NSF Mid-scale Research Infrastructure-2 (Mid-scale RI-2)

  • The NSF Mid-scale RI-2 program supports implementation of projects that comprise any combination of equipment, instrumentation, computational hardware and software, and the necessary commissioning and human capital in support of implementation of the same. Mid-scale RI-2 projects will directly enable advances in any of the research domains supported by NSF, including STEM education. Mid-scale RI-2 will support projects in high states of readiness for implementation, i.e., those that have already matured through previous developmental investments. Projects may also include upgrades to existing research infrastructure.
  • Amount: $20 million - $70 million
  • https://www.nsf.gov/funding/pgm_summ.jsp?pims_id=505550
  • Deadline: February 2020

 

Other Funding:


 Suggested Best Practices for Developing Shared Instrumentation Proposal (From FASEB):

To maximize the impact of limited funds for shared instrumentation, sponsors generally seek proposals that have the potential to enhance or enable multiple research projects and that demonstrate capability to effectively use of the instrument throughout its lifespan.  

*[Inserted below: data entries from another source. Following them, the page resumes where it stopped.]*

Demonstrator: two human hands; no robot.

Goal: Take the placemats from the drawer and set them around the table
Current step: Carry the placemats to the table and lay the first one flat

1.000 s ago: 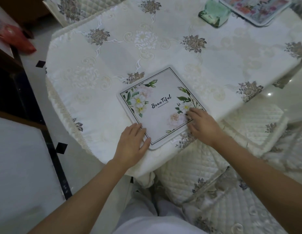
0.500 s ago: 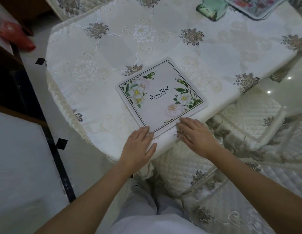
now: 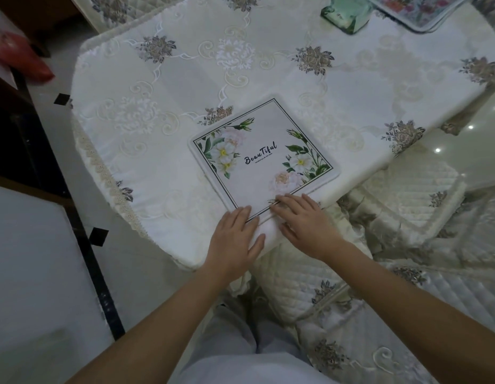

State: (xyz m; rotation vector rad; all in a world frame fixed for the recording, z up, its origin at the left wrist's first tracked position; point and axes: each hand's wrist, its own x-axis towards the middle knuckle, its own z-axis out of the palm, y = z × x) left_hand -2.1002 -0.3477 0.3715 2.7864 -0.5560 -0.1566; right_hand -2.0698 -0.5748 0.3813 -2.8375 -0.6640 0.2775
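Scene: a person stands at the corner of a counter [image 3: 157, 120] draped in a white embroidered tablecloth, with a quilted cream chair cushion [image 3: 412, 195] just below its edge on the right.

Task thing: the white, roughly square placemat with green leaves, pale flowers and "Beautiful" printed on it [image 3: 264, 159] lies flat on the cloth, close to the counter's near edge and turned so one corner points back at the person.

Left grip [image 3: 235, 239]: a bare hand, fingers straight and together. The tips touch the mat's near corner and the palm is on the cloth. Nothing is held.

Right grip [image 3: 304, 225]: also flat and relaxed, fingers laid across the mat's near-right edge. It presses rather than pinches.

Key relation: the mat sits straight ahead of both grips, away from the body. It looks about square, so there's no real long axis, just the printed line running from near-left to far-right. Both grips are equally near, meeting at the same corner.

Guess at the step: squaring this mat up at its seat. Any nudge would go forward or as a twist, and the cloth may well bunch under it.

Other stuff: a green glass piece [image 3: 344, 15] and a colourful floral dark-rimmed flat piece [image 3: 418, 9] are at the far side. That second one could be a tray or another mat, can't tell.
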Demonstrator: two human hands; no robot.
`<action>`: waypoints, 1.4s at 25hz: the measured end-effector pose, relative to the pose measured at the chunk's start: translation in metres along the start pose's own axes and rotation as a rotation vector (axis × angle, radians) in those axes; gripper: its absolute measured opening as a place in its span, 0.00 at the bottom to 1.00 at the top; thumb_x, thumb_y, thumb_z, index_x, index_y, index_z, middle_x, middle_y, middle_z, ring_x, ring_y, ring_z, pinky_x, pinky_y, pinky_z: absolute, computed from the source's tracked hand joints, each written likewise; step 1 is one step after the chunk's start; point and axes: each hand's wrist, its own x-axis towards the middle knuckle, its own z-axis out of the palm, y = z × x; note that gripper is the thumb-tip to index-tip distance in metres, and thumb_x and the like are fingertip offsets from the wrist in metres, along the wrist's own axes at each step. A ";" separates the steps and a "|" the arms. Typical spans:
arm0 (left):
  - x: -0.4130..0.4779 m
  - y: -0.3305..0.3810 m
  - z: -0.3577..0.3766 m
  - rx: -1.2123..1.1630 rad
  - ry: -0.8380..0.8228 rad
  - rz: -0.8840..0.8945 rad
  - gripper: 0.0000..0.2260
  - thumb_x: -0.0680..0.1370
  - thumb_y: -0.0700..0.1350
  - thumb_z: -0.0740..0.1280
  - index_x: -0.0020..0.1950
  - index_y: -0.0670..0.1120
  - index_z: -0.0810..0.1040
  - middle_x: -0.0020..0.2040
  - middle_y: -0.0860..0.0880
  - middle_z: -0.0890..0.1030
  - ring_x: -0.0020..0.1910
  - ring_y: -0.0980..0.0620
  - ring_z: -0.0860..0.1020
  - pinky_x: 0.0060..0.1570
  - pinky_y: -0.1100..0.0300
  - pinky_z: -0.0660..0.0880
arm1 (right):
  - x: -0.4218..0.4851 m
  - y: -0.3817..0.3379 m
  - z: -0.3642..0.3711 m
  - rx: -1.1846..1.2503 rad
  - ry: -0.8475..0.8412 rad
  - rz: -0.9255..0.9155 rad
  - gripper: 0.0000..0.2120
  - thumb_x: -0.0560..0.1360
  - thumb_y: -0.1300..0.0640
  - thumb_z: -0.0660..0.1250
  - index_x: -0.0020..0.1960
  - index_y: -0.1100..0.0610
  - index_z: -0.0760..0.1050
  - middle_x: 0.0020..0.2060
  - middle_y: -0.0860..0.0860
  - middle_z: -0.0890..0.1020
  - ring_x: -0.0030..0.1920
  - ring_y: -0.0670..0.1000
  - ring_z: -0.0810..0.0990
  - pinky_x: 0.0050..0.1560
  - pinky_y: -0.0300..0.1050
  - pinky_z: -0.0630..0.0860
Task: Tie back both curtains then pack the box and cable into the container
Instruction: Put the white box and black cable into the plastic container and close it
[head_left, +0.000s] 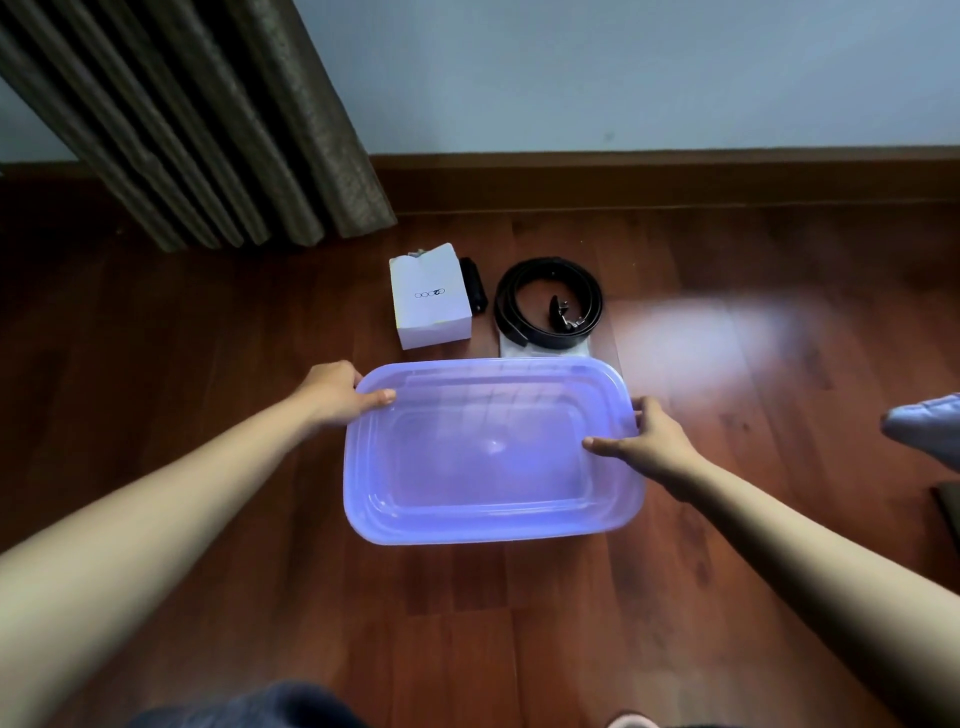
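A translucent purple container (493, 525) with its lid on is in front of me above the wooden floor. My left hand (340, 397) grips its far left corner, thumb on top. My right hand (649, 441) grips the right edge, thumb lying on the lid. Beyond the container a white box (431, 304) stands on the floor. To its right lies a coiled black cable (545, 301) on a pale sheet. A small black item (474, 286) sits between box and cable. A dark curtain (208, 130) hangs gathered at the upper left.
A pale wall and brown skirting board (675, 176) run behind the objects. Grey cloth (930, 428) shows at the right edge. My knees show at the bottom edge. Bare wooden floor (753, 322) lies to the right of the cable.
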 end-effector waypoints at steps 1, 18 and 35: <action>0.001 0.000 0.000 0.020 0.000 -0.001 0.26 0.71 0.63 0.67 0.48 0.39 0.81 0.46 0.40 0.82 0.39 0.46 0.76 0.35 0.56 0.68 | 0.001 -0.001 0.000 0.005 0.000 0.002 0.32 0.62 0.50 0.79 0.59 0.54 0.66 0.55 0.52 0.78 0.54 0.54 0.78 0.53 0.50 0.77; -0.039 0.010 -0.034 0.113 0.210 0.135 0.29 0.74 0.63 0.62 0.67 0.43 0.71 0.64 0.40 0.74 0.64 0.40 0.71 0.57 0.53 0.70 | -0.042 -0.056 -0.025 0.494 0.094 -0.248 0.03 0.78 0.53 0.62 0.49 0.49 0.67 0.44 0.49 0.80 0.28 0.43 0.79 0.29 0.36 0.71; -0.067 -0.171 -0.062 -0.839 0.461 -0.048 0.17 0.74 0.43 0.70 0.60 0.57 0.75 0.50 0.46 0.81 0.27 0.61 0.79 0.29 0.68 0.77 | 0.008 -0.072 0.085 -0.754 0.016 -0.649 0.35 0.77 0.42 0.60 0.77 0.55 0.50 0.77 0.57 0.47 0.77 0.58 0.45 0.73 0.58 0.47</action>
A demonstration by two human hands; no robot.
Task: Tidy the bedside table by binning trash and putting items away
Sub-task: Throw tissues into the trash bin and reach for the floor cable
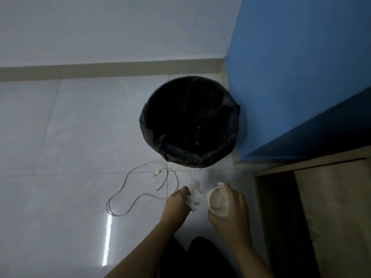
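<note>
A pale, glossy tiled floor (60, 137) meets a white wall along a beige skirting strip, with a blue wall panel (301, 67) on the right and the edge of a wooden bedside unit (331, 197) at lower right. One round bin (189, 121), lined with a black bag, stands on the floor against the blue panel, its mouth open and dark inside. One white charging cable (140, 189) lies in loose loops on the tiles just in front of the bin, both plugs showing.

The left hand (177, 201) has its fingers closed around one crumpled white tissue (194, 194), bunched so that nothing trails loose. The right hand (230, 207) has its fingers wrapped around one paper cup (217, 201), tilted with its mouth toward the bin; a second scrap of tissue seems tucked at the cup's rim under the fingertips. Both hands hang side by side, short of the bin and above the floor, probably so the two pieces of trash can be dropped in together. Neither item is over the bin's mouth yet, so the binning step looks about to happen. The cable likely needs putting away afterwards.
</note>
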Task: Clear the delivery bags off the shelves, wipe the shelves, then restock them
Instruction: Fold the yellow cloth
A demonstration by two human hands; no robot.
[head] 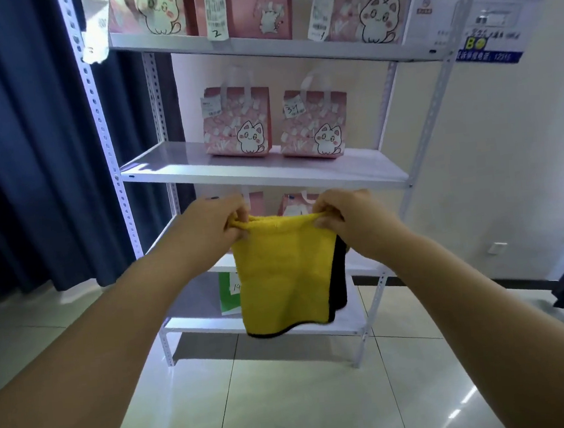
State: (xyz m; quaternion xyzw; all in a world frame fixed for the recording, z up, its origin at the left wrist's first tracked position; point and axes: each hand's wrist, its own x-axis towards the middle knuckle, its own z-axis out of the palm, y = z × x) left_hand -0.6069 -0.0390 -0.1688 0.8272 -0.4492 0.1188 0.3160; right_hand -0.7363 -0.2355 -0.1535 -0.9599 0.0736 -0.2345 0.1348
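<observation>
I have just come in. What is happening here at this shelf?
A person stands in front of a white shelf rack and holds a yellow cloth spread open. The left grip and the right grip each pinch a top corner of it. Two pink cat bags stand on the middle shelf, and more bags stand on the shelf above. The shelves are not yet cleared, and the cloth touches no shelf.

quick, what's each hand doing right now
Left hand: pinches the yellow cloth's top left corner.
Right hand: pinches its top right corner.
</observation>
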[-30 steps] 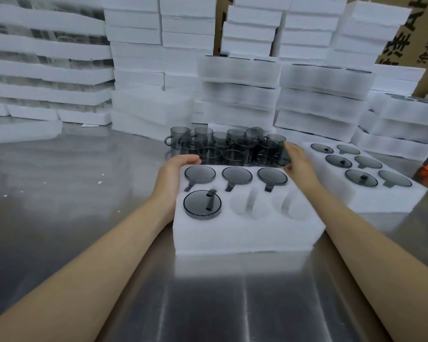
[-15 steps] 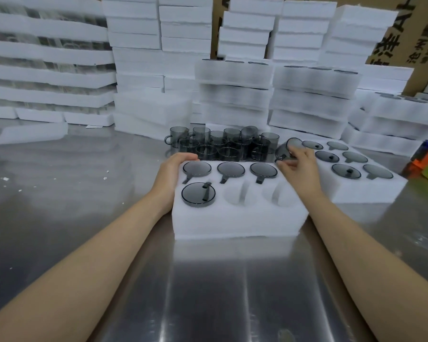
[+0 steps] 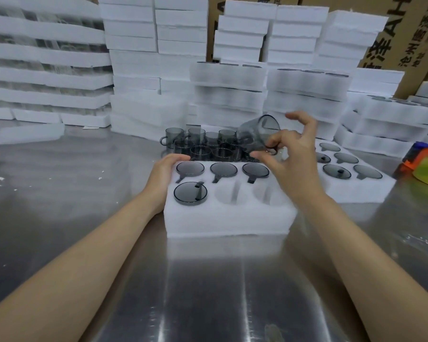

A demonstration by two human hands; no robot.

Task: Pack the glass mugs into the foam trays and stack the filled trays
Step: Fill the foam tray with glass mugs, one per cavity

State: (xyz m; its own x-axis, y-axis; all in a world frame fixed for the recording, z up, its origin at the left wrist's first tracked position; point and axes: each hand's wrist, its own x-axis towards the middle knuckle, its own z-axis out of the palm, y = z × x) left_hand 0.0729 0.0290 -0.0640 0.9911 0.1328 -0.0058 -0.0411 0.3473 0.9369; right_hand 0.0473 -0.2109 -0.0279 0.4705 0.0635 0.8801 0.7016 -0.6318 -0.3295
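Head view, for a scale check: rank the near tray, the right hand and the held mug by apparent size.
1. Near tray
2. Right hand
3. Held mug
Hand and mug look close in size, so that order is unsure.

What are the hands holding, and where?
Right hand pinches a glass mug by its handle; left hand grips the foam tray at its left edge.

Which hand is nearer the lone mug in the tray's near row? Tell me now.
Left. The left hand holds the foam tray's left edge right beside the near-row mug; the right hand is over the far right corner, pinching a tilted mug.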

Compelling applications communicate the potential return-on-investment for the instrument and institutional preparedness. When developing a proposal, consider how to address each of the following items (a few may not be applicable, but most should be relevant):

  • Justification of need: Most importantly, proposals should clearly articulate why the instrument is needed and what research projects it would enable. In addition, this justification should explain why the proposed site is an appropriate — or optimal — place to locate the instrument. Applicants can utilize many types of supporting data to document need, including institutional surveys of investigators, facility use trends, and specific aims listed in potential users' research grant applications.
  • Broader impacts: If the instrument will be made accessible to researchers at other institutions or for-profit companies, those plans should be listed in the proposal.
  • Instrument selection: In addition to justifying a resource need, applications should demonstrate careful consideration of which instrument would best meet that documented need. Inclusion of pilot data, thorough comparison of instrument models, and assessment of vendor options is highly valued.
  • Technical expertise and development opportunities: Applications should demonstrate that the institution has knowledgeable and skilled scientists that can ensure the acquired instrument will be well-used throughout its lifespan. This includes providing facility personnel ongoing opportunitiesto learn new practices and methodologies (such as through attendance at scientific conferences and workshops) and extends to training the next generation of scientists. Cross-training personnel and succession plans further demonstrate a commitment to securing technical expertise.
  • Source(s) of support for maintenance and repair: Maximizing the useful lifespan of an instrument requires a long-term commitment to maintenance and repair. Applicants should describe what strategies will be used — such as self-insurance or service contracts — and the source(s) of funding for those expenditures. In some cases, planning for future upgrades also may be appropriate.
  • Letter(s) of support from a high-level institutional official: A strong letter states how acquisition will benefit the institution's research portfolio, commits to space and all infrastructure changes that are needed for installation of the instrument, and addresses data management. If applicable it also should convey how this purchase aligns with the institution's strategic plan for research capability and infrastructure.
  • Potential for methodology or technology development: If relevant, applications should note any facility plans for protocol development and for any novel or pioneering applications of the technology.